Tengo que agradecer a los númenes del universo ser una
persona inteligente y, como ya he dicho, a mi abuelo materno en particular
haber modelado esa inteligencia en los primeros años de vida, que es cuando hay
que darle cierta forma y estímulo constante. Pero, también, debo dar gracias
por no haber sido tan inteligente como para haber resultado brillante. Y es que
nunca fui brillante. Lo repito mucho en clase, para intentar servir (sic) de
modelo a las nuevas hornadas de hormonados púberes.
Nunca fui el número 1 de la clase. En la primaria, me
mantuve siempre en el grupo de cabeza, con tres o cuatro alumnos buenos
-ninguno brillante, tampoco-. Pero aunque andaba cerca, solían superarme unos
en una cosas, otros en otras. Yo lo atribuía a la diferencia de edad, a que
siempre eran todos un año mayores que yo. Me intentaba justificar con eso, pero
la verdadera razón es que ellos eran mejores que yo académicamente. Así de
simple. Luego, en la secundaria, los dos primeros cursos del BUP fui una sombra
de mí mismo, e incluso llegué a suspender evaluaciones.
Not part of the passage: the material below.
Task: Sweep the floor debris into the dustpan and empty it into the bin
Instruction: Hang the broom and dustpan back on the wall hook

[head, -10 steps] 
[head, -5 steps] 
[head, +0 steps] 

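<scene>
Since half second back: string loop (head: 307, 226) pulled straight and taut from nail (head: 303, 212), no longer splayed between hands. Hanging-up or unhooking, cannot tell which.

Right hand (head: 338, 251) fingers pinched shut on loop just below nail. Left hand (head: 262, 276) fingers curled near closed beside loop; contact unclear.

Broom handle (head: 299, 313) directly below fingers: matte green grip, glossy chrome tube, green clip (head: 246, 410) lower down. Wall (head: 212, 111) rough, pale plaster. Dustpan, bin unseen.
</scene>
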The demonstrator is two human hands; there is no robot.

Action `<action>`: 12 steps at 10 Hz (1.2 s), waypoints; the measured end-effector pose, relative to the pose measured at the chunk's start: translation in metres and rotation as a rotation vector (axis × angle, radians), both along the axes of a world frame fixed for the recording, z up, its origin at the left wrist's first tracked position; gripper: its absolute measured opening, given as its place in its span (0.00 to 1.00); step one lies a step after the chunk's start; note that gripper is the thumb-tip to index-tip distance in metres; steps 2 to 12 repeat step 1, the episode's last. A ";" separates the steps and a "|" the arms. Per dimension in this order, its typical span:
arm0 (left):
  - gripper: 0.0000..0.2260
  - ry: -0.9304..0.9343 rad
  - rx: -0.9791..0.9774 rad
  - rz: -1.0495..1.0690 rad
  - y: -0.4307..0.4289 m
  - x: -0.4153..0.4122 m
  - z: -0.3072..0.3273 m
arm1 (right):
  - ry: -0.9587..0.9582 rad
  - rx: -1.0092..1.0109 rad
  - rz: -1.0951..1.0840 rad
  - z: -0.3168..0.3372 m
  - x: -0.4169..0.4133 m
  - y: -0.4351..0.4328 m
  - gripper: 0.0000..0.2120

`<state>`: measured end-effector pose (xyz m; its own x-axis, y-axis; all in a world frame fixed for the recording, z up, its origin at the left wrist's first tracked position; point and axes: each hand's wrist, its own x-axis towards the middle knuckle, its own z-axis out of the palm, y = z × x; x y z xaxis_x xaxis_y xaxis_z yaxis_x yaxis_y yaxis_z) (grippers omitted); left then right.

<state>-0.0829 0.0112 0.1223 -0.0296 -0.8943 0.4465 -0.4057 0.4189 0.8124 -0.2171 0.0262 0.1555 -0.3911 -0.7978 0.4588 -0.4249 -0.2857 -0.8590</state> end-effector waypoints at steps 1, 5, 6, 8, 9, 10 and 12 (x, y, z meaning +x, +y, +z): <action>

Pero ingresado en el
Bachillerato de Humanidades, volví a destacar otra vez. Pero pese a que volví a
los puestos de cabeza, otro muchacho -altísimo, elitista, solitario, arrogante,
inteligentísimo- me impidió siempre llegar a considerarme el número 1 de clase.
Tuve la buena suerte -algunos la tildarían de mala- de que eligiera la misma
carrera que yo, y él, que -éste sí- era brillante académicamente, me cerró el
mítico paso al número 1 que yo ansiaba siempre por aquel entonces. Nunca le
pude superar, salvo en un par de exámenes puntuales de Arte. Cuando marché a
Madrid, en la Autónoma, la historia se repitió: estaba siempre arriba, bien
arriba, pero siempre había alguien mejor.
Pero yo pienso que esa eterna posición de secundario dentro
de las élites forjó mi carácter superador, esforzado, paciente y constante. O al
menos, yo lo creo así. Si hubiera sido alguien brillante, quien, con sólo
hojear cada cosa ya me quedara bien asimilada, o las cosas no me hubieran
costado, estoy seguro de que mi carácter sería diferente y acaso no habría
conseguido lo que hoy tengo. Mi vida habría sido otra, pero no creo que hubiera
podido reseñarla desde presupuestos de tanto bienestar mental.
Por eso, cuando a mis alumnos les comento un examen y les
señalo sus errores, siempre les digo que para el común de los mortales el único
modo de crecer, de aprender, de adquirir destrezas, de superar cotas, es
siempre la repetición, la horrorosa repetición, la estúpida repetición, pero
también la bendita repetición, gracias a la cual conseguimos algunos ser más y
mejores de cuanto seríamos sin ella. Es la única metodología que podemos seguir
la gente común. Los genios recorren otra senda. Pero, como les recuerdo con
insistencia, no abundan. Y en 26 años de docencia sólo he tenido a dos alumnos
que se han acercado al concepto. Y aun así, ambos han logrado lo que tienen con
tremendas dosis de trabajo continuado y perseverante aplicación.
Debo agradecer, pues, no haber sido brillante. Y esta sorprendente
afirmación viene de no tener nada claro que, de haberlo sido, me hubiera forjado
en la superación constante a la que mis carencias me abocaron siempre.